About this exercise » An exact copy of the lines of the listing below between the "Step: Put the" line and the "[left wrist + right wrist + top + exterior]" line, both included, is the whole answer; please omit the pictures.

Recorded information »
○ ○ ○

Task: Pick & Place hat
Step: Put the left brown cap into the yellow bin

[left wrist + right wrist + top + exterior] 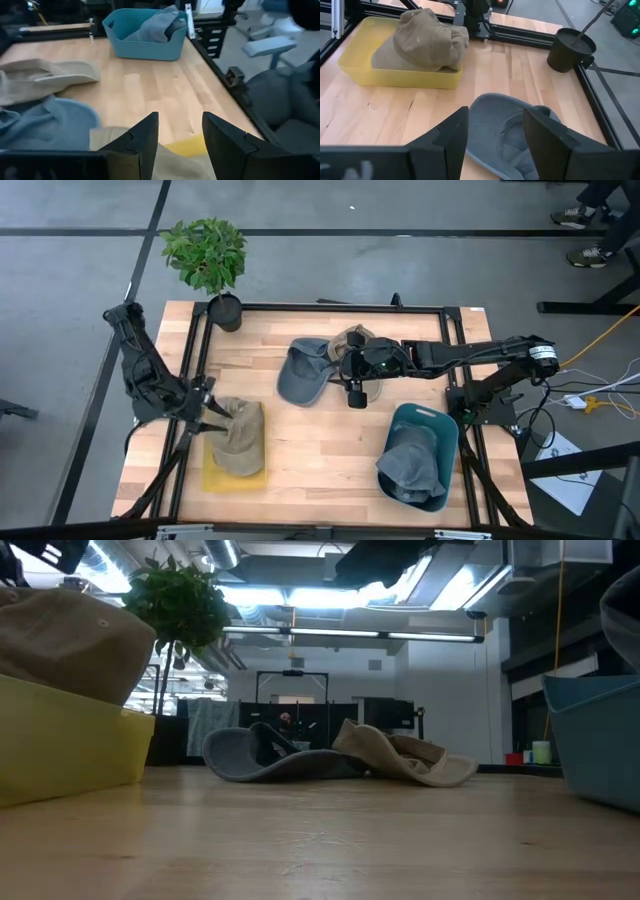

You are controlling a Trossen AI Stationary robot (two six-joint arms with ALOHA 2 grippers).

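So the potted plant [205, 252] sat at the far corner of the wooden table [320, 470], well beyond the left gripper [215, 418]. A yellow cable [600, 340] ran over the floor, way out past the right gripper [355, 395], and somebody's shoes [575, 218] showed even farther off that side.

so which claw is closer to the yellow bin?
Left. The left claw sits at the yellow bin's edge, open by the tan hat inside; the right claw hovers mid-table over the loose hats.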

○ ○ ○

The completed task »
Step: Put the left brown cap into the yellow bin

[left wrist + right wrist + top + exterior] 

Nothing else is needed to complete this exercise.